• TASK TO COMPLETE
Return the listing below exactly. Leave its pictures out.

• SOURCE MATERIAL
######
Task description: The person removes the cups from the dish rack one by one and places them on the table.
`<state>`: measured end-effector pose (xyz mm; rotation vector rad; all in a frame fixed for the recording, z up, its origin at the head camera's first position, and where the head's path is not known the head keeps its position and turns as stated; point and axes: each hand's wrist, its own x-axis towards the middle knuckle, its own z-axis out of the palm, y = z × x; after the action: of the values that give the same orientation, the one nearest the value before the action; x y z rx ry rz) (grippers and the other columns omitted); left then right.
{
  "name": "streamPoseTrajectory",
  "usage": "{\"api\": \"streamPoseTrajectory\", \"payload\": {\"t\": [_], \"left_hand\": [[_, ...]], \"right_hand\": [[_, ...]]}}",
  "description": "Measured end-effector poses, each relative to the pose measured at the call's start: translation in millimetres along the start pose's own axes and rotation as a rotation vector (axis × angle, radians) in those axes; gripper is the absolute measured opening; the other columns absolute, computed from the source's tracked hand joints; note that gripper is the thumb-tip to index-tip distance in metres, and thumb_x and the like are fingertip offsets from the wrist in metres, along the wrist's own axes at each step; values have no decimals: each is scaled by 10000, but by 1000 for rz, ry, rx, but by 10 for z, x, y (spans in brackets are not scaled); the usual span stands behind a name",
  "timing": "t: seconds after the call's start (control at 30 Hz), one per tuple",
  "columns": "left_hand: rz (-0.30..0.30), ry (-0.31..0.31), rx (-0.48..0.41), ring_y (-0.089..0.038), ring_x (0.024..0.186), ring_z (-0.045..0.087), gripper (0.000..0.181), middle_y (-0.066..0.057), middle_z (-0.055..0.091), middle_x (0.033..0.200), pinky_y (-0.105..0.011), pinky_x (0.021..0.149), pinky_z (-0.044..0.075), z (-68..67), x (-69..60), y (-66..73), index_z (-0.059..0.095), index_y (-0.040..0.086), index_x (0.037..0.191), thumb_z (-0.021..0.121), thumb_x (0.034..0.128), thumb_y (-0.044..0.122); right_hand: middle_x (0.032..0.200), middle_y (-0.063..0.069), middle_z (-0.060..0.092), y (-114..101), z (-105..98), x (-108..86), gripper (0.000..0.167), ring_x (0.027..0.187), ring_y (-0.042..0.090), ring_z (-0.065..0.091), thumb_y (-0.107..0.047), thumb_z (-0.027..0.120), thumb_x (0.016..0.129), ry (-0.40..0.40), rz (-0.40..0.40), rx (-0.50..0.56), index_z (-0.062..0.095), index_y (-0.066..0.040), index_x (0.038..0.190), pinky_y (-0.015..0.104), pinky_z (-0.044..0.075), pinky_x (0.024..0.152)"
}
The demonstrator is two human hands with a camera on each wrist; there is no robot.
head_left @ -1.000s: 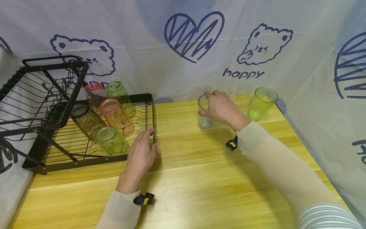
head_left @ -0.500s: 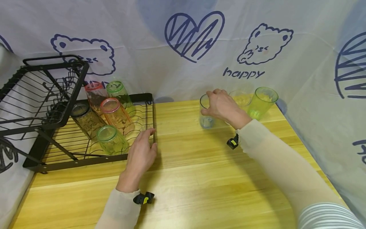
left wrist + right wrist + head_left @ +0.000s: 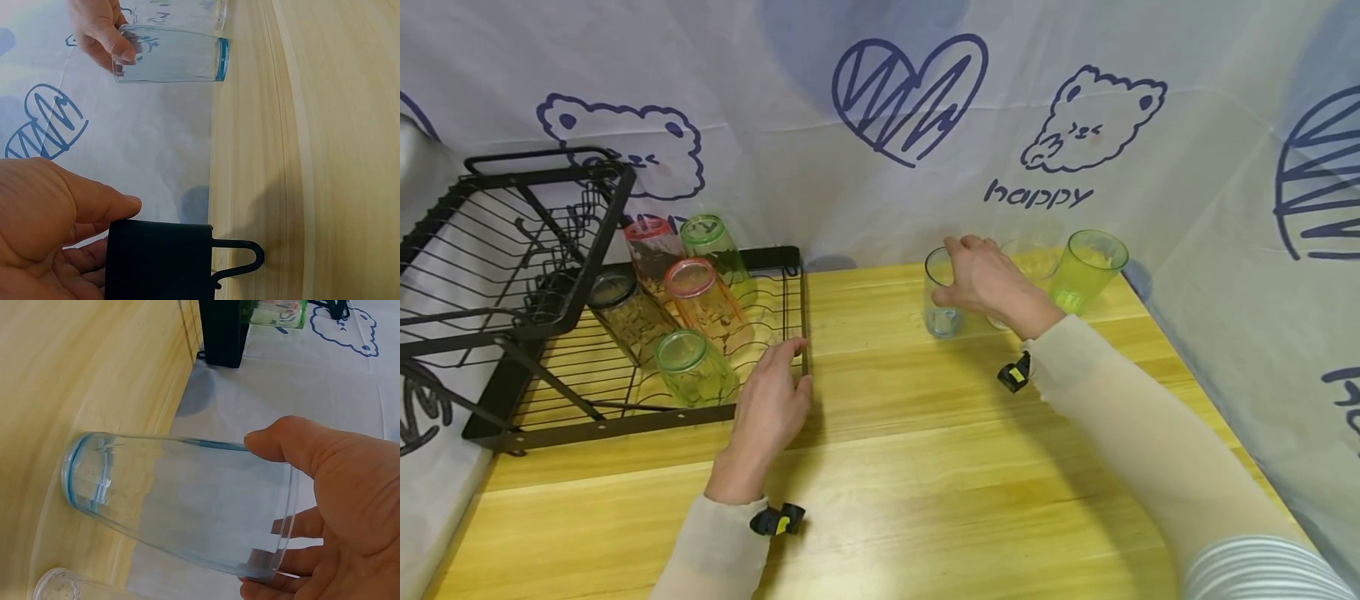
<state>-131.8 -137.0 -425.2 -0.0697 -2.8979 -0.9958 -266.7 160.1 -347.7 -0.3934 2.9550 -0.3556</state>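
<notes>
A bluish clear glass (image 3: pixel 942 315) stands upright on the table, and my right hand (image 3: pixel 988 279) grips it near the rim from above. In the right wrist view the thumb and fingers of my right hand (image 3: pixel 350 487) lie on opposite sides of the glass (image 3: pixel 181 500). My left hand (image 3: pixel 769 408) rests at the right front corner of the black dish rack (image 3: pixel 625 427); in the left wrist view my left hand (image 3: pixel 50 219) has its thumb near the rack's black edge (image 3: pixel 159 259).
Right of the held glass stand a clear glass (image 3: pixel 1037 260) and a yellow-green glass (image 3: pixel 1086 271). Several coloured glasses, among them an orange one (image 3: pixel 703 304) and a front green one (image 3: pixel 692 371), stand upside down in the rack below its raised upper tier (image 3: pixel 512 333).
My right hand and the bluish glass have shifted slightly to the right, nearer the clear glass. My left hand has not moved.
</notes>
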Motion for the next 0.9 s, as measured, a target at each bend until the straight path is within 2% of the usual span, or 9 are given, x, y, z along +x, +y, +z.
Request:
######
• ANSWER BELOW
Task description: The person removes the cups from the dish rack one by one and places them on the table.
`<state>`: measured end-effector pose (xyz mm; rotation vector rad; all in a frame fixed for the recording, z up, its origin at the head camera's first position, and where the head's path is not known the head keeps its position and turns as stated; point and axes: each hand's wrist, its own x-axis towards the middle knuckle, its own z-axis out of the palm, y = z × x; after the action: of the values that give the same orientation, the one nearest the value before the action; x y z rx ry rz) (grippers and the other columns omitted); left then right.
{
  "name": "streamPoseTrajectory",
  "usage": "{\"api\": \"streamPoseTrajectory\", \"payload\": {\"t\": [_], \"left_hand\": [[_, ...]], \"right_hand\": [[_, ...]]}}",
  "description": "Measured end-effector poses, each relative to the pose measured at the call's start: translation in millimetres along the start pose's own axes and rotation as a rotation vector (axis × angle, radians) in those axes; gripper is the absolute measured opening; the other columns absolute, computed from the source's tracked hand joints; note that gripper is the thumb-tip to index-tip distance in metres, and thumb_x and the like are fingertip offsets from the wrist in metres, along the wrist's own axes at each step; values have no decimals: each is scaled by 10000, but by 1000 for rz, ry, rx, but by 10 for z, x, y (spans in brackets are not scaled); the usual span stands behind a name",
  "timing": "t: seconds after the call's start (control at 30 Hz), one per tuple",
  "columns": "left_hand: rz (-0.30..0.30), ry (-0.31..0.31), rx (-0.48..0.41), ring_y (-0.089..0.038), ring_x (0.024..0.186), ring_z (-0.045..0.087), gripper (0.000..0.181), middle_y (-0.066..0.057), middle_z (-0.055..0.091), middle_x (0.033..0.200), pinky_y (-0.105..0.011), pinky_x (0.021..0.149), pinky_z (-0.044..0.075), z (-68..67), x (-69..60), y (-66..73), index_z (-0.059..0.095), index_y (-0.040..0.086), index_x (0.037..0.191), thumb_z (-0.021..0.121), thumb_x (0.034..0.128), thumb_y (-0.044..0.122); right_hand: middle_x (0.032..0.200), middle_y (-0.063..0.069), middle_z (-0.060..0.092), y (-114..101), z (-105..98), x (-108..86), gripper (0.000..0.167), ring_x (0.027..0.187), ring_y (-0.042..0.090), ring_z (-0.065..0.091), thumb_y (-0.107..0.047), thumb_z (-0.027..0.120), thumb_x (0.016..0.129), ry (-0.40..0.40), rz (-0.40..0.40), rx (-0.50..0.56), index_z (-0.062..0.095), index_y (-0.066..0.040), index_x (0.038..0.190), pinky_y (-0.015..0.104), pinky_z (-0.044..0.075), pinky_x (0.024..0.152)"
}
The demonstrator is two human hands with a camera on each wrist; there is no robot.
head_left @ -1.000s: 
head_left @ -0.500s: 
left wrist + right wrist + head_left @ +0.000s: 
<state>-131.8 -137.0 -425.2 -0.0697 -2.8979 -0.9958 -266.7 160.1 -347.7 -0.3934 2.9550 -0.3556</state>
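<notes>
A bluish clear glass (image 3: pixel 942 315) stands upright on the table, and my right hand (image 3: pixel 988 279) grips it near the rim from above. In the right wrist view the thumb and fingers of my right hand (image 3: pixel 350 487) lie on opposite sides of the glass (image 3: pixel 181 500). My left hand (image 3: pixel 769 408) rests at the right front corner of the black dish rack (image 3: pixel 625 427); in the left wrist view my left hand (image 3: pixel 50 219) has its thumb near the rack's black edge (image 3: pixel 159 259).
Right of the held glass stand a clear glass (image 3: pixel 1037 260) and a yellow-green glass (image 3: pixel 1086 271). Several coloured glasses, among them an orange one (image 3: pixel 703 304) and a front green one (image 3: pixel 692 371), stand upside down in the rack below its raised upper tier (image 3: pixel 512 333).
My right hand and the bluish glass have shifted slightly to the right, nearer the clear glass. My left hand has not moved.
</notes>
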Motion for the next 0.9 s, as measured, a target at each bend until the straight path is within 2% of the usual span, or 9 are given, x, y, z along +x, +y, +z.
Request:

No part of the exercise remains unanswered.